CHAPTER 1 Long Island, 1979
G RACE G OLDEN WOULD NEVER KNOW WHY, ON THAT SUNNY afternoon in late May, she had chosen to walk down Gypsum Street after Mass instead of her usual route to the grocery store. Maple Avenue had always been the fastest way from Saint Bartholomew’s to Kepler’s Market.
Her husband, Tom, believed Grace picked Gypsum Street because the cherry blossoms there were at their peak. That was the thing about his wife, he explained. She’d always go out of her way to encounter something beautiful. But neither of them could have anticipated on that fine spring day, as Grace’s heels rhythmically struck the sidewalk, her shopping list tucked inside her leather purse, that she would notice a little boy curled up against the side of a building. Sleeping on the hard cement, his body was tucked so tightly, he reminded Grace of a small whelk nestled into its shell.
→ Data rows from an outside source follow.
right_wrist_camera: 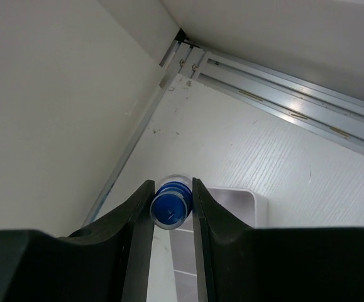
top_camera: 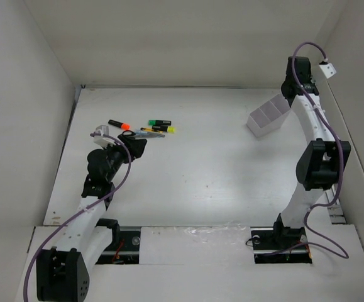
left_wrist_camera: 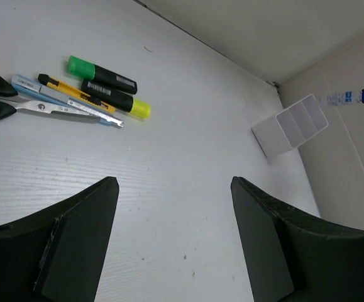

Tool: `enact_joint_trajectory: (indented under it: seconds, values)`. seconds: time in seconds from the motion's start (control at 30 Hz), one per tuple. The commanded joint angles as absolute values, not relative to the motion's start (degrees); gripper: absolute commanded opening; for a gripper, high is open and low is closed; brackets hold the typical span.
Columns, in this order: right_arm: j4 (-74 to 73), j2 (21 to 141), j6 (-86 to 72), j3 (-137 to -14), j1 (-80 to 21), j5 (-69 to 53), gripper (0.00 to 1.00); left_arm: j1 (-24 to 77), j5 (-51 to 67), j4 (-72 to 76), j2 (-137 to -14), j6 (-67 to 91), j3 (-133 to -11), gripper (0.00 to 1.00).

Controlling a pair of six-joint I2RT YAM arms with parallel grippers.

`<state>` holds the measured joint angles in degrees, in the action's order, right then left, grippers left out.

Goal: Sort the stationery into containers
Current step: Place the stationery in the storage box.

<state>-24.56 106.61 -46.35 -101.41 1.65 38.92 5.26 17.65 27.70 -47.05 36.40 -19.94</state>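
The stationery lies at the left: an orange-ended highlighter (top_camera: 119, 124), a green-ended one (top_camera: 159, 122) (left_wrist_camera: 103, 74), a yellow-ended one (top_camera: 166, 129) (left_wrist_camera: 116, 101), black-handled scissors (top_camera: 141, 133) (left_wrist_camera: 18, 104) and a thin yellow pen (left_wrist_camera: 68, 92). My left gripper (top_camera: 130, 148) (left_wrist_camera: 172, 184) is open and empty, just near of them. The white divided box (top_camera: 268, 117) (left_wrist_camera: 292, 126) (right_wrist_camera: 238, 202) stands at the back right. My right gripper (top_camera: 287, 94) (right_wrist_camera: 172, 189) is shut on the blue-capped bottle (right_wrist_camera: 171, 207) (left_wrist_camera: 345, 97), held above the box.
White walls close the table on the left, back and right. An aluminium rail (right_wrist_camera: 276, 75) runs along the wall foot behind the box. The right arm (top_camera: 320, 157) stands along the right wall.
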Motion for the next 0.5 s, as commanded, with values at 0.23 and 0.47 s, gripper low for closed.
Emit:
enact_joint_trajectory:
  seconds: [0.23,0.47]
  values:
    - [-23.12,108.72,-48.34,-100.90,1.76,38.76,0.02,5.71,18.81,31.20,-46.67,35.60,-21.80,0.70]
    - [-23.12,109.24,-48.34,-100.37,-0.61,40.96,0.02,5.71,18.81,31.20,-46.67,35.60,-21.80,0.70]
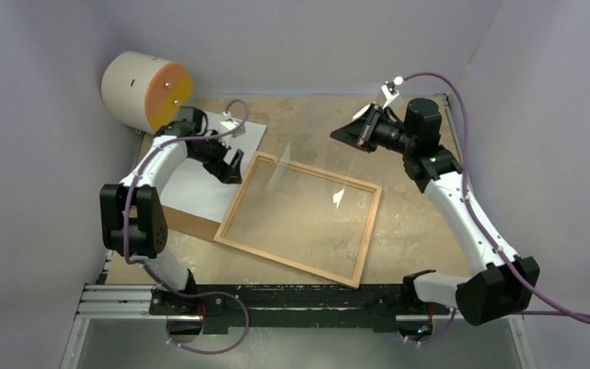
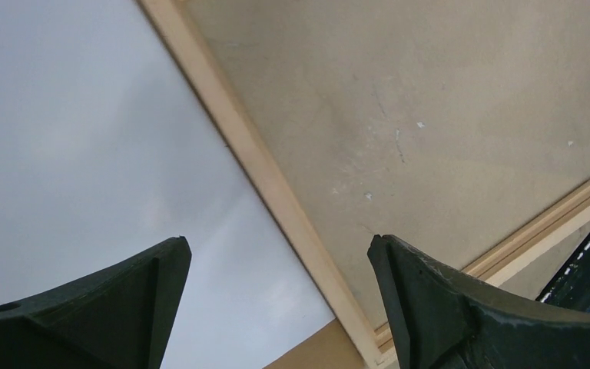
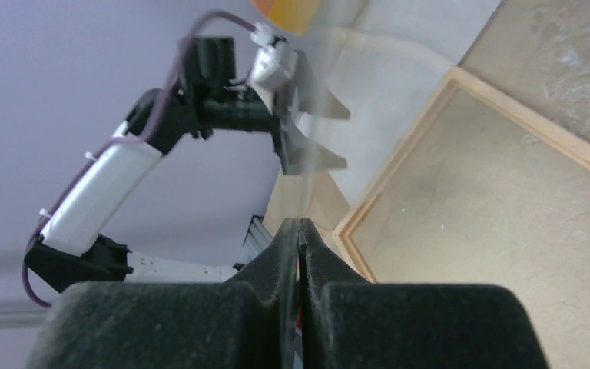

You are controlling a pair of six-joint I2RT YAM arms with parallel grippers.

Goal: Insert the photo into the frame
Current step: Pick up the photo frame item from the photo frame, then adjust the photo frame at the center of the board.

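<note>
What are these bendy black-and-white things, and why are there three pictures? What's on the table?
They are two robot arms. One picture looks down from above; the other two come from a small camera on each arm's wrist. On the table lies a thin wooden frame. Beside it the photo lies white side up on a brown board, and a big roll sits in the corner. The left tool is open and holds nothing. The right tool is shut and seems to pinch a see-through sheet, hard to make out.
</note>
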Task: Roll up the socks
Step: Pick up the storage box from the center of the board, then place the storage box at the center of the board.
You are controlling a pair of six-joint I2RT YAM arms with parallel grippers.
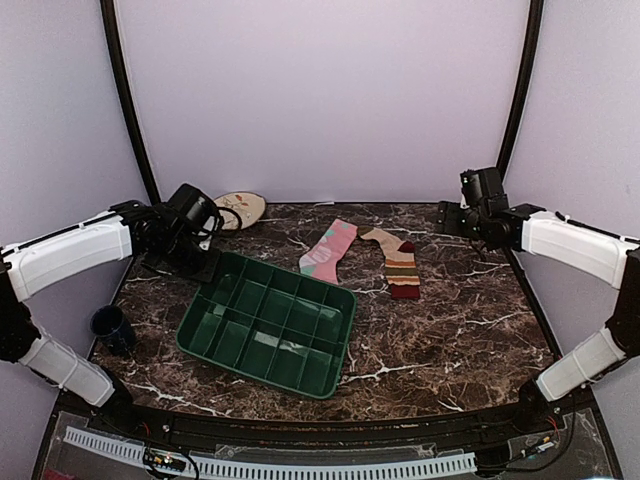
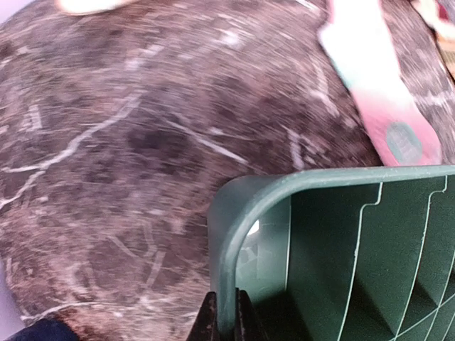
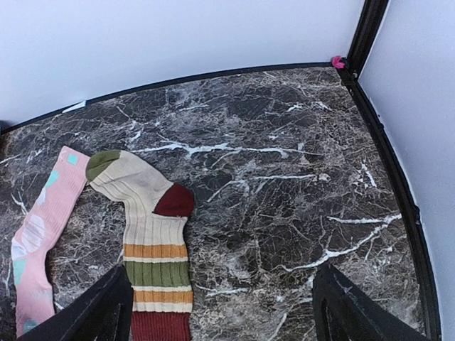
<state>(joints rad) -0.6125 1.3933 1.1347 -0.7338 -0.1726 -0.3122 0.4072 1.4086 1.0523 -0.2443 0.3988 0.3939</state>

She stopped and hovered over him. Then she leaned down to nudge him.
“Are you lost, love?” The lilt of her Irish accent, still detectable after years of living in New York, floated through the air. “Let me help you up,” she offered her hand.
But the boy remained fixed in a fetal position, his arms locked even tighter around himself and his feet inched closer to his bottom. One of his tennis shoes had a hole in its rubber sole. The other was missing its laces.
She still could not see his face, only the tiny edge of his ear and the shock of straight black hair.
“Please.”
His head rose slightly, revealing his dark eyes, heart-shaped lips, and small nose.
It was the face of a child, frightened and alone.